Supreme leader Ayatollah Khamenei: US sinking in whirlpool
Source: The News, 21-8-2007
TEHRAN: Supreme leader Ayatollah Ali Khamenei on Sunday launched a new attack on the United States, saying Iran's arch enemy was stuck in a whirlpool and would sink deeper in the future.
America is weaker compared to 20 years ago and it does not have its previous power and grandeur, Khamenei said in a speech to participants in a religious conference, state television said.
America and its followers are stuck in a whirlpool and they sink deeper as time passes. A dangerous future is predicted for them, he added.
The United States cut diplomatic ties with Iran in 1980 during the siege of its embassy in Tehran by Islamist students in the wake of the Islamic revolution which deposed the US-backed shah.
Relations have remained frozen ever since and are marked by continued emnity, with the United States labelled as the Great Satan by Tehran.
In the eternal battle between right and wrong, the Great Satan will lose out, added Khamenei.
Strains have increased in recent months over Iran's controversial nuclear programme and the detention by Tehran of three US-Iranians accused of harming national security.
Although US and Iranian officials have this year met three times in landmark talks in Baghdad aimed at bringing security to Iraq they have failed to make any significant breakthrough.
Meanwhile, top officials from Iran and the UN nuclear watchdog will hold a third round of talks on Monday (today) aimed at agreeing guarantees over the contested Iranian nuclear program.

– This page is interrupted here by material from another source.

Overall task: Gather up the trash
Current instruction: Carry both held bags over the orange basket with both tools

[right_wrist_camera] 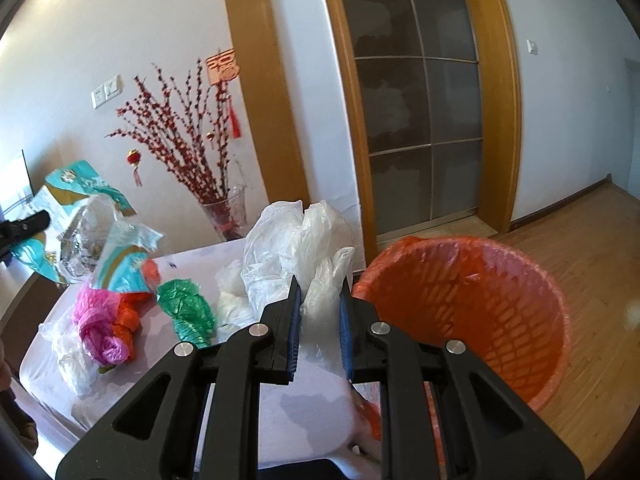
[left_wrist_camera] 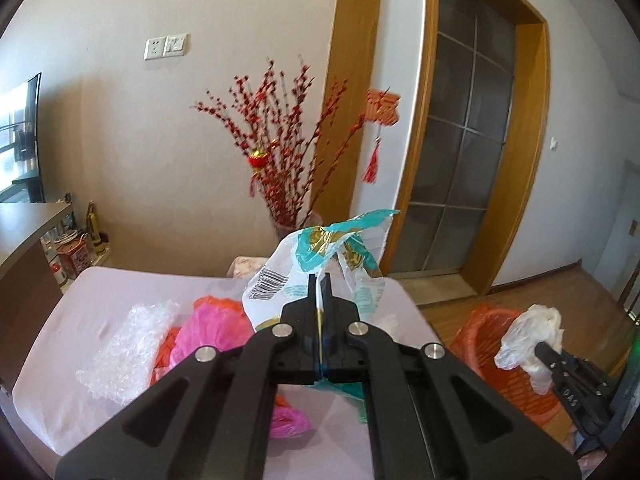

The meetings come after Iran's ambassador to the International Atomic Energy Agency, Ali Asghar Soltanieh, said Tehran was "continuing its nuclear program non-stop and under IAEA supervision," Iranian news agencies reported.
Javad Vaeedi, a deputy head of Iran's national Security Council, will hold two days of talks with IAEA deputy director general Olli Heinonen in Tehran. "Tomorrow (Monday) the third round of talks will take place in Tehran," Vaeedi told the state news agency IRNA.
"In this round, which will last two days, the remaining issues in Iran's nuclear case will be discussed," added Vaeedi, the number two to top nuclear negotiator Ali Larijani.
The talks are aimed finding agreement between the two sides over aspects of the Iranian nuclear program where the agency wants more information and allowing for easier inspections of nuclear sites.
One such issue is over the installation of surveillance cameras at Iran's ultra sensitive uranium enrichment plant in the central city of Natanz. Vaeedi said "no final agreement" had been reached. The two previous rounds have been held in Vienna and Tehran and notably succeeded in agreeing an IAEA visit to the Arak heavy water reactor on July 30.
Iran has said it hopes the ongoing talks with IAEA officials over improving cooperation with the agency will mean that Western powers drop threats to impose a third set of sanctions over the Iranian nuclear program.
However, the central demand of world powers remains that Iran suspend its uranium enrichment activities, which they fear could be diverted to make nuclear weapons.
Iran has repeatedly refused to suspend enrichment, arguing that it has every right to the full nuclear fuel cycle. The UN Security Council has punished Tehran's defiance with two sets of sanctions.
Three of the five permanent members of the UN Security Council - United States, France and Britain - are in favour of debating further sanctions moves, while Russia and China are more hesitant.